Philosophy Magazine

Reflections on Judy

By Stuart_gray @stuartg__uk

Reflections on Judy

There’s a moment in this movie that just pierced the heart of it for me. The heart of who we all really are.

Judy Garland (real name Frances Gumm) is sitting in a British GP’s surgery. It’s 1968, the angry concert promoter is sick of her unreliable behaviour, and has (in his wisdom) sent her to the doctor for vitamin injections. A last ditch effort to save his future concert dates and his bank balance, not Judy’s health problems.

Injections won’t help.

Hers is a story of control and manipulation, of being at the mercy of the brutal Hollywood system. We’ve already been treated to sobering scenes of her as a younger woman making “The Wizard of Oz”. (Do I ever want to watch that movie again?) Judy has lived a life mixed through with privilege, public adoration and emotional abuse. It has led her to this point. She sits now in this doctor’s surgery. Stripped bare. Not physically. But in every other way. She’s 47 years old, but still the child that is unable to stand up against the dominating and controlling voices that have moulded her.

A middle aged doctor is staring into her gaunt face. He’s expressing professional concern about her low weight, her tracheotomy scars (“I tried to kill myself,” she admits). But he does not add to the verbal abuse she has endured. Rather, his is a voice of concern and wistfulness.

He looks off into the distance at one point. “I had a real thing for Dorothy Gale when I was growing up. She was so earnest.
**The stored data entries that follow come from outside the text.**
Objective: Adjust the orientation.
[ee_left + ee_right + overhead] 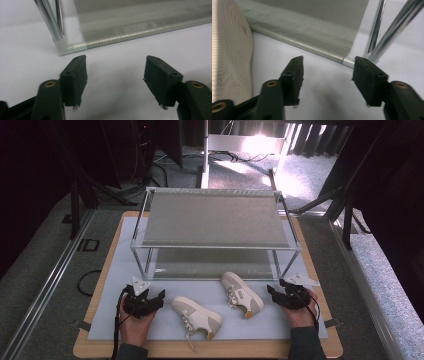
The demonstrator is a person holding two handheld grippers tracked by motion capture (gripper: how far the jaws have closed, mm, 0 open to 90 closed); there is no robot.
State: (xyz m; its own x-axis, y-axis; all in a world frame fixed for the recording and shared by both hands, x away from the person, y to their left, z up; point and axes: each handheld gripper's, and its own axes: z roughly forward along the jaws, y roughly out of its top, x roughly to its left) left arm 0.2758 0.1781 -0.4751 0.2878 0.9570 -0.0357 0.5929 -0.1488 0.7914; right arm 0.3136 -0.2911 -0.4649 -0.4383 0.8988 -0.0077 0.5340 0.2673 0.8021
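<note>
- Resting on the pale mat (pixel 115 285) at the near left, the left gripper (pixel 161 295) is held in the person's left hand (pixel 136 322); its jaws stand wide apart with nothing between them, which the left gripper view (pixel 116 75) shows plainly.
- At the near right, the right gripper (pixel 270 291) sits in the right hand (pixel 303 312), jaws likewise spread wide and empty, as seen in the right gripper view (pixel 327 76).
- Two white shoes lie on the mat between the grippers. The left shoe (pixel 197 316) is just right of the left gripper; its laces trail toward the near edge and are too small to follow.
- The right shoe (pixel 242 294) lies near the rack's front rail, just left of the right gripper. In the right gripper view only its ribbed sole (pixel 229 50) shows, cut off at the left edge.
- A two-shelf rack (pixel 212 217) with chrome tubes and grey fabric shelves stands on the far half of the mat. Its upper shelf hides most of the lower shelf (pixel 210 265).
- In the left gripper view the rack's corner post (pixel 50 21) and lower fabric edge (pixel 140 27) are cut off at the top.
- The wooden table (pixel 95 320) rims the mat; the surroundings beyond are dark, and glare at the far window washes out detail.
- Both forearms are cut off by the bottom edge of the high view.
</note>
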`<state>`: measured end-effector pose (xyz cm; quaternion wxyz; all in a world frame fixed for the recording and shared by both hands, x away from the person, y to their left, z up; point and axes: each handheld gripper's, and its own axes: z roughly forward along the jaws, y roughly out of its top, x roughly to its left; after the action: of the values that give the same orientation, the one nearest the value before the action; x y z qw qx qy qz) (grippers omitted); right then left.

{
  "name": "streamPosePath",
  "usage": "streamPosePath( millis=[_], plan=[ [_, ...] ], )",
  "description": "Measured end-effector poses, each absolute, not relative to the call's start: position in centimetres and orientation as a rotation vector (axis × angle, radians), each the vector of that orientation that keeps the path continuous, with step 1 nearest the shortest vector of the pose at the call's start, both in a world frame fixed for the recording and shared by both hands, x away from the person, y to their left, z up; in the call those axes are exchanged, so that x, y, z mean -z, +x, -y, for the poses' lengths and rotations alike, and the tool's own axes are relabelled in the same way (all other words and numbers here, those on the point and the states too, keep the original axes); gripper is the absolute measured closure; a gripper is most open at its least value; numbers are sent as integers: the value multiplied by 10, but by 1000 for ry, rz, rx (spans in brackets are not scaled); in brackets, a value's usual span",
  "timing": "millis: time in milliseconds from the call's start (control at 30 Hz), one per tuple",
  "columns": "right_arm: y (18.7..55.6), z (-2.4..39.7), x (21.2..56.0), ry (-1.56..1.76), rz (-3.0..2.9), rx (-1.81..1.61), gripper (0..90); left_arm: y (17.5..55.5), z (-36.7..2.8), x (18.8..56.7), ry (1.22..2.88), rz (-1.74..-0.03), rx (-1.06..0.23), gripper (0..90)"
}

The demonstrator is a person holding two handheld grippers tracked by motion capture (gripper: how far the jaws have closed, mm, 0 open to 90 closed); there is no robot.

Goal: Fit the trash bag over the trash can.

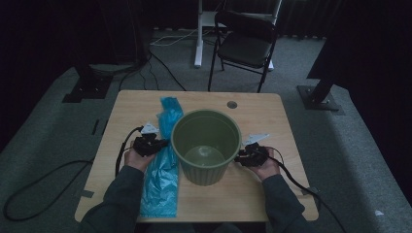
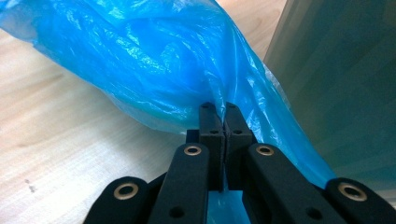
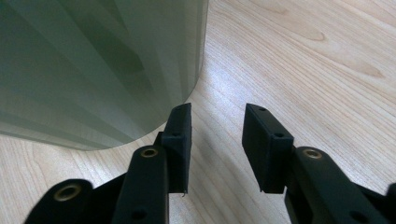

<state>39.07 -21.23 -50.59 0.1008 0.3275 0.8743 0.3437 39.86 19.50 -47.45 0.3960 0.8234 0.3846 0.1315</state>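
Two grippers flank a green bin (image 1: 206, 145) at the middle of the table (image 1: 286, 131). At the bin's 9 o'clock the left gripper (image 1: 154, 142) has its jaws pressed together on a fold of the blue bag (image 1: 163, 174), which lies in a long strip from 11 o'clock down to the near edge at 7 o'clock, just beside the bin; in the left gripper view the film (image 2: 154, 65) bunches up out of the pinch. At 3 o'clock the right gripper (image 3: 216, 135) sits low over bare wood with its jaws apart and nothing between them, the bin wall (image 3: 93, 70) just to one side. The step in hand looks like lifting the bag to line the bin. To do it well, the left pinch should hold firm while rising slowly so the thin film neither tears nor slips, and the right gripper would best steady the rim or catch the bag's mouth before it drags the bin.
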Motion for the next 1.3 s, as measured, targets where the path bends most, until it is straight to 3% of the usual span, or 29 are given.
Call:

So concerned about doing the right thing. What touched me most was how kind she was to her dog.”

A precious childhood memory plays on his face, while a resigned, exhausted world weariness is ground into hers. The actress who had once been Dorothy.

Judy wasn’t a difficult person because she was born that way. She was nurtured and made that way. It left her permanently yearning, with the need to belong.

Reflecting on Judy, I’m struck by how fragile human beings are. I don’t mean our physical make up. I mean how delicate the thing is. The thing that is us. The Bible states that “God created human beings … reflecting [His] nature,”[1] and so this makes us valuable. Whatever anyone else says about us, God looks at us and sees someone He crafted. Our unique personality somehow reflects the attributes of God Himself. Whatever happens, we are precious to Him.

And yet – we can allow other people to crush that unique personality we’ve been gifted with. Perhaps it’s our need for affirmation and our compelling drive to please other people that crushes us. Maybe we’ve just allowed other people to blot out who we are, and gotten used to living as if they matter more than us. This is a road to frustration and loss in life. For Judy, it meant medicated pain, the relational chaos that comes from never truly belonging, and ultimately a life cut tragically short. Yet that pain is not what God has intended. His intention was for us to flourish as unique people.

As we reflect on these things, maybe we look with empathy at Judy and her life. Perhaps some of us look with recognition. “That’s me,” we say to ourselves. There will be no quick fixes for us. But perhaps the important question facing us is – will we decide to take a step in the right direction today? Consider accepting the statement I pointed to above? That God’s original intention was to make us good. Even if people and life has stripped it from us, they have no right to do so. Ask Him to give you back the goodness that belongs to you, and the life he has for us to live.

[1] Genesis 1:26 – 28, The Message translation.